Whole Grain German Sourdough Bread

This week I made a whole grain German Sourdough Bread using rye, whole wheat, and emmer flours.

I just bought The Bread Bible by Christine Ingram and Jennie Shapter 2010 from Borders Bookstore.  It accents bread baking from around the world and includes over 100 recipes.   There is an extensive 125 page introduction to general bread baking and then specifically to these international breads.  A truly interesting and enjoyable book to read.

There are several recipes I am interested in making over the next few weeks – with my own adaptations, of course!  I am beginning this mini-project with the German Sourdough Bread on page 201.  Personally, I am not a fan of sourdough breads, but, apparently, sourdoughs were very popular traditional breads in Germany and much of Europe.  And, since I want to learn more about traditional breads, I will include these on my journey.

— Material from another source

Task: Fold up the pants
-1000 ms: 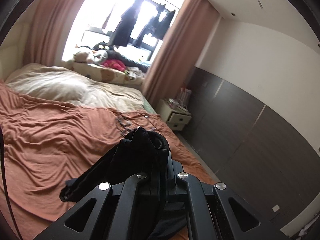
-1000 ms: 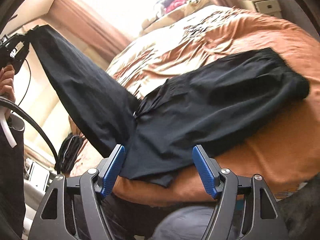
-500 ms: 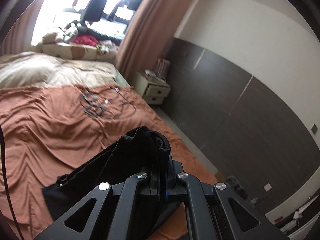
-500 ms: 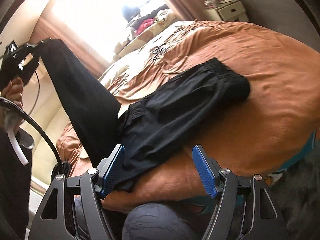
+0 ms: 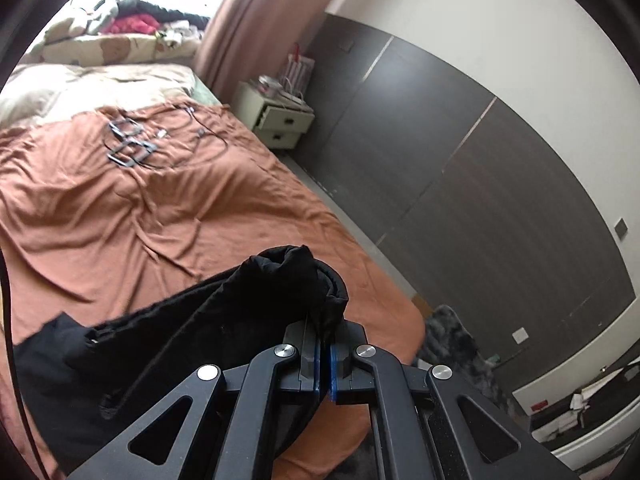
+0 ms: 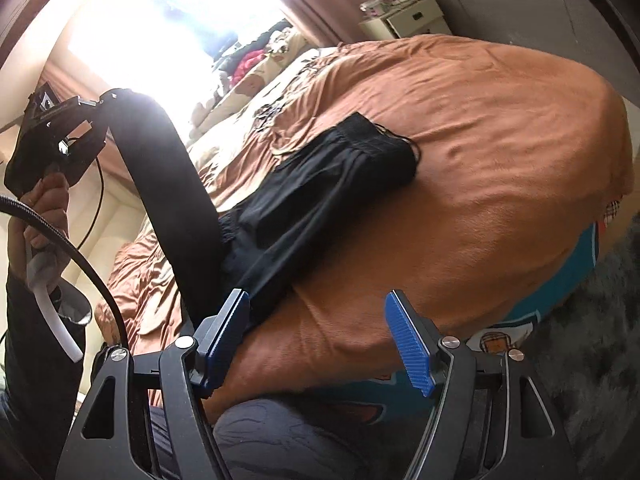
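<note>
Left gripper (image 5: 325, 354) has its fingers pinching the bunched leg ends of the black pants (image 6: 320, 200), waistband flat on the bed (image 6: 500, 140). Right gripper (image 6: 316, 336) hangs spread, empty. Thin bite — fabric could slip mid-fold. Cables (image 5: 132, 144) lie well apart up the bed.

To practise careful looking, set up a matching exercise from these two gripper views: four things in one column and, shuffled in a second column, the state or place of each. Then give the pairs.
1. left gripper
2. right gripper
3. pants
4. nightstand

A. stands beside the bed near the curtain
B. open, holding nothing
C. shut on black cloth
D. one end lifted, the rest lying on the orange bedspread

Pairs: 1-C, 2-B, 3-D, 4-A
</note>
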`<state>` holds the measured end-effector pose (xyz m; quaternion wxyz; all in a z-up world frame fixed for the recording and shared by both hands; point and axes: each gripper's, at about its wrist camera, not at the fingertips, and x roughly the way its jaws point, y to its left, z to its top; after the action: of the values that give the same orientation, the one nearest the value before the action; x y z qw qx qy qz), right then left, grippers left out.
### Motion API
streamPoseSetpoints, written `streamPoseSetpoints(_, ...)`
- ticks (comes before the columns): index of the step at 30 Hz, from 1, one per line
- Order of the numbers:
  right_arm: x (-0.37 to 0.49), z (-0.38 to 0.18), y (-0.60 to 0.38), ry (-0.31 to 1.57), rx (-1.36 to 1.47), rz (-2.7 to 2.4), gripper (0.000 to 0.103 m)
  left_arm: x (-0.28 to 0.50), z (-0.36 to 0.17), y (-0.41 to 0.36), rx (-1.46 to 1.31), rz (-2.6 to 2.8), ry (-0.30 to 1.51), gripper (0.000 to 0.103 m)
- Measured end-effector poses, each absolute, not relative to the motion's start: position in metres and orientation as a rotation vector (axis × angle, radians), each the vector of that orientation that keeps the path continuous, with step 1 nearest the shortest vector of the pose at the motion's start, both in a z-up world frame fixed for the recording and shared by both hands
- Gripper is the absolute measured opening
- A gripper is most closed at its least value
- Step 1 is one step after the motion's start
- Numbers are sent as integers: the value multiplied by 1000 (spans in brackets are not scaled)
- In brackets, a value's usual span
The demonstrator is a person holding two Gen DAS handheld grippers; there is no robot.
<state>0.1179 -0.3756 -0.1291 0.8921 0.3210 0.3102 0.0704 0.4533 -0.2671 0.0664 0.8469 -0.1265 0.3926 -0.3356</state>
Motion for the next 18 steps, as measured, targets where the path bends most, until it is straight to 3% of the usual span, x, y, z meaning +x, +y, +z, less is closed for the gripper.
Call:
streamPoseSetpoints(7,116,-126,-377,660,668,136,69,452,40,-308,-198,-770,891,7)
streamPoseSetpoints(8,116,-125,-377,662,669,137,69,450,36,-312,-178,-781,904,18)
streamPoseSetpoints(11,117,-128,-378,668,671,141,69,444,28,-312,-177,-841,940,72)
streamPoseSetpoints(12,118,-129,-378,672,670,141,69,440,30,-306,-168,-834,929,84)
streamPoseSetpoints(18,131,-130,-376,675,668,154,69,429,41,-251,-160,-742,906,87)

As always, I don’t include any white flour in my breads, so I substituted emmer flour for the unbleached white bread flour called for in the recipe.  By the way, Cathy Warner of Bread Experience (http://breadmakingblog.breadexperience.com/2011/04/byob-april-2011-roundup.html) is experimenting with emmer flour all this month.  So, if you want to learn more about this fascinating heritage flour, go to her web site and check out what’s happening in the baking world with emmer flours.

Okay, my bread:  I followed the directions carefully, with a couple of exceptions.

The Original Recipe                                                  My Changes_________________

Fresh Yeast                                                                 Fleischmann’s ActiveDry Yeast

1 ¼ cups unbleached white bread flour                     1 ¼ cups emmer flour

I wasn’t too happy with the yeast.  It’s a pretty new jar with a far into the future best-to-use-by date, nevertheless, I didn’t think the yeast was very responsive.  I felt this way last week as well.  The first rise seemed disappointing, but the second, was fine.  [Note: the second rise was supposed to be for 2-3 hours, but I was gone and it was more like 4 hours.]


German Sourdough Bread

German Sourdough Bread

The bread turned out to be quite dense, chewy, with good flavor.  The crust was very firm – as in: slice it with a strong hand!  It didn’t have the typical sourdough taste, which I greatly appreciated.

Last week we bought a “whole grain” loaf of bread from the grocery and were sorely disappointed in it.  We’ve decided that we definitely prefer breads with more body and fuller flavor.   Our old, store-bought favorites are no longer our favorites!